En esos años ochenta nacieron gran número de artistas en la provincia de Cádiz; artistas que muchos de ellos son conocidos por su significación, sobre todo, en el aspecto pictórico. No podemos olvidar los nombres de los jerezanos, Eduardo Millán (1979 ), uno de los que mejor interpreta la pintura realista, Antonio Lara (1985), Javier Palacios (1985), Nacho Estudillo (1985), Rocío Cano, Ana Barriga (1984 ), entre otros muchísimos como José Carlos Naranjo (Villamartín, 1984), los gaditanos José Dodero (1989) o Pepe Baena (1979). Todos ellos dignos de merecer en cualquier gran exposición. Fueron, sin duda, unos años de cosecha extraordinaria. Los artistas que ocupan esta exposición son artistas con amplio proceso; dispar pronunciación y, demasiadas posiciones tangentes a esa contemporaneidad de rudos perfiles hasta dónde se quiere llegar, a veces, con demasiado gratuidad y con la necesidad de un libro de instrucciones para saber a qué atenernos. La muestra presenta demasiados dientes de sierra. Hay algunas piezas poco convincentes y, creo, que metidas a calzador. No obstante, se observan felices excepciones, Silvia Lermo con sus atractivos enigmas representativos, Cristina Mejías con un vídeo –Temps vècu– muy significativo y de entrañable estructura social que, además, aporta el desenlace que propone las imágenes, Christian Lagata con esa fotografía sabiamente yuxtapuesta a los soportes para magnificar la propia realidad representada, así como la fortaleza visual de las fotografías y la videocreación de Curro Rodríguez.

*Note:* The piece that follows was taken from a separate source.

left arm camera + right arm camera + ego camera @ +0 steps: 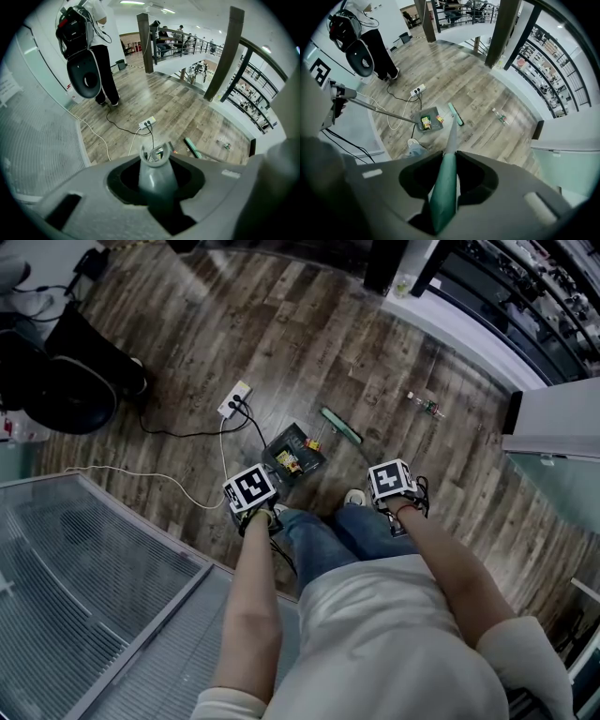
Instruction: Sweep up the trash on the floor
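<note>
Floorboards point(309, 343) bear green broom point(341, 425) beside littered dustpan point(293, 454)

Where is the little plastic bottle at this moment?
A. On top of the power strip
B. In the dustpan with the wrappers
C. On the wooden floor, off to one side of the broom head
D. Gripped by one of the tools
C: the plastic bottle lies on the bare wooden floor beyond the broom head, well apart from the dustpan and the wrappers in it.
</note>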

Aquel inicio tan esperanzador de la modernidad que ocurrió en la provincia de Cádiz, sirvió para abrir cauces, buenos cauces. El tiempo lo ha demostrado. Hoy, aquellos que nacieron en tan especial década, con tanto por conseguir, están demostrando que el horizonte, cuando se tienen las ideas claras y las bases creativas adecuadas, se presenta diáfano y lúcido. Esta exposición, que tiene su base de actuación en un proyecto presentado a Fronterasur, el programa de ayudas convocadas por la Diputación de Cádiz, nos sirve para saber que lo artístico tiene muchos perfiles, tan buenos como tan menos buenos. En el Palacio de la Diputación tienen ustedes la prueba.